- Supreme Court of the United States

Argued January 21, 1998 Decided March 3, 1998
- Full case name: Margaret Kawaauhau, et vir, petitioners v. Paul W. Geiger
- Citations: 523 U.S. 57 (more) 118 S. Ct. 974; 140 L. Ed. 2d 90

Holding
- Debt arising from a medical malpractice judgment, attributable to negligent or reckless conduct is dischargeable under the Bankruptcy Code. Only intentional malpractice torts are not dischargeable.

Court membership
- Chief Justice William Rehnquist Associate Justices John P. Stevens · Sandra Day O'Connor Antonin Scalia · Anthony Kennedy David Souter · Clarence Thomas Ruth Bader Ginsburg · Stephen Breyer

Case opinion
- Majority: Ginsburg, joined by unanimous

Laws applied
- Section 523(a)(6) of the Bankruptcy Code; 11 U.S.C. § 523(a)(6)

= Kawaauhau v. Geiger =

Kawaauhau v. Geiger, 523 U.S. 57 (1998), was a United States Supreme Court case in which the Court ruled that debt arising from a medical malpractice judgment, attributable to negligent or reckless conduct is dischargeable under the Bankruptcy Code.

== Background ==
Margaret Kawaauhau sought treatment from Dr. Paul Geiger for an injured foot, and he hospitalized her for fear of infection. Even though he knew intravenous penicillin would be more effective in warding off infection, he gave he oral penicillin instead, realizing she was trying to cut down on her medical costs. Afterwards, Dr. Geiger left Kawaauhau in the care of other physicians at the hospital he worked at while he went off on a business trip. The physicians decided she should be transferred to a specialist for infections. However, before that could be arranged, Dr. Geiger returned, and not only did he cancel such a transfer, he ended the antibiotics treatments, believing the infection had passed.

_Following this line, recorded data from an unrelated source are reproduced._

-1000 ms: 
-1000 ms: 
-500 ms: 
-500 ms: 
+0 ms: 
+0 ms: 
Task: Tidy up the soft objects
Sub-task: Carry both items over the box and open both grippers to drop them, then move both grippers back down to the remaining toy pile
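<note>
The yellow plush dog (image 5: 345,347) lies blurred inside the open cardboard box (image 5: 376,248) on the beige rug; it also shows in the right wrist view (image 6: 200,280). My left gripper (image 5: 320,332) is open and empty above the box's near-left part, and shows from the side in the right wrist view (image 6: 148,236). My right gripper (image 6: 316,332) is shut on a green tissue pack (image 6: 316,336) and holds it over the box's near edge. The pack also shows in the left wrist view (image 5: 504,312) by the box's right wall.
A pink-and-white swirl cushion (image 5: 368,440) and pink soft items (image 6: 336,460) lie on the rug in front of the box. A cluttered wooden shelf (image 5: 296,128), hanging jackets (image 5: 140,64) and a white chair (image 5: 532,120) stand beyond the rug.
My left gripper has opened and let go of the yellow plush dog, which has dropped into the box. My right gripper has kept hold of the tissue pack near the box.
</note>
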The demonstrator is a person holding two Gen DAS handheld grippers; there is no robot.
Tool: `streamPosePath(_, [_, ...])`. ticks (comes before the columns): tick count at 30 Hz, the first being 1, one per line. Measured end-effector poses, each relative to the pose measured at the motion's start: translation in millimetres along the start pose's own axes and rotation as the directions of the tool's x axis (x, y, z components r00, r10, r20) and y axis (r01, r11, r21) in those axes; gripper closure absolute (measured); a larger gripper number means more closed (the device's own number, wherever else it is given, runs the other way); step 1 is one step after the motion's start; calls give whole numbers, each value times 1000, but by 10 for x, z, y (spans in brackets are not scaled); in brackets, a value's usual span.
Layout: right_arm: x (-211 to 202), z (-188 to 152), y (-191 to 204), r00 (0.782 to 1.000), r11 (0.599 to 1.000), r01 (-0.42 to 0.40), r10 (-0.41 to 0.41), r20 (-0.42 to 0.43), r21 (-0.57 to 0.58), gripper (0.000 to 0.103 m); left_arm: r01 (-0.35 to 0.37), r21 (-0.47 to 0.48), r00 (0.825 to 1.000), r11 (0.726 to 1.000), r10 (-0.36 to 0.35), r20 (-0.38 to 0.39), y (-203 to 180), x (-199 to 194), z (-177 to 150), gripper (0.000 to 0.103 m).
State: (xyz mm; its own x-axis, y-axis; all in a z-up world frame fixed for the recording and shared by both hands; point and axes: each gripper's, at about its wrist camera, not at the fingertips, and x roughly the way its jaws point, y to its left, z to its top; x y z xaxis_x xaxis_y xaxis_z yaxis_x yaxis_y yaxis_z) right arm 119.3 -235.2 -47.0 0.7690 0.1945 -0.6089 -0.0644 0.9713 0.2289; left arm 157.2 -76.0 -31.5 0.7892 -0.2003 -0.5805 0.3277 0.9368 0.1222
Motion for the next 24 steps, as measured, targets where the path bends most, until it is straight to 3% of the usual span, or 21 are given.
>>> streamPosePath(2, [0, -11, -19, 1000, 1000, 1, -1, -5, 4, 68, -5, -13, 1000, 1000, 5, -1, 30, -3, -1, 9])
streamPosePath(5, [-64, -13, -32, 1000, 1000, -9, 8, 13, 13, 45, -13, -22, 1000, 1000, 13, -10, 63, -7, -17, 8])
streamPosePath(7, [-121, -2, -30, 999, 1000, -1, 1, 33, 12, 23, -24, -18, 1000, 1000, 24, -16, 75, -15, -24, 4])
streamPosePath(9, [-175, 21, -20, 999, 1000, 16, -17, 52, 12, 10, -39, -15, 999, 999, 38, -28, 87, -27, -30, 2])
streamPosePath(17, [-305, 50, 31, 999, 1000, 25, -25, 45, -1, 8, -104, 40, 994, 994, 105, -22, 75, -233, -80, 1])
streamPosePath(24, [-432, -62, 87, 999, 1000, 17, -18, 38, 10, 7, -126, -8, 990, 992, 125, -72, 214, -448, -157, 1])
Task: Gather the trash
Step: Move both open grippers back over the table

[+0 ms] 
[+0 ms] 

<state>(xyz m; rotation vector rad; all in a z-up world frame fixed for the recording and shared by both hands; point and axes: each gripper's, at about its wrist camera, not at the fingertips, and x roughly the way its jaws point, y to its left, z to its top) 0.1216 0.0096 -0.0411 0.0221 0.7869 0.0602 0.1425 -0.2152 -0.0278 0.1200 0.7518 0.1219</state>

Over time, Kawaauhau's condition worsened and her leg had to be amputated below the knee. She and her husband sued Dr. Geiger for malpractice in federal district court, won, and were awarded $355,000 by the jury. Geiger had no malpractice insurance, and in an attempt to avoid paying the settlement, he moved to Missouri. His wages were then garnished by the Kawaauhaus, and Geiger subsequently filed for bankruptcy.

The Kawaauhaus asked the bankruptcy court to hold Geiger's settlement debts non-dischargeable, which it did. Dr. Geiger appealed to the Eighth Circuit Court, which overturned the bankruptcy court's decision, saying the Bankruptcy Code's discharge exception of debts caused through "willful and malicious injury by the debtor to another" did not apply in this case because the injury was unintentional. The Kawaauhaus appealed to the Supreme Court.

== Opinion of the Court ==
In a unanimous decision delivered by Justice Ginsburg, the Supreme Court ruled in favor of Dr. Geiger, saying unintentional malpractice torts were dischargeable by bankruptcy (that this instance did not fall under the exception provided for in §523(a)(6)), and thus upheld the decision of the Eighth Circuit Court.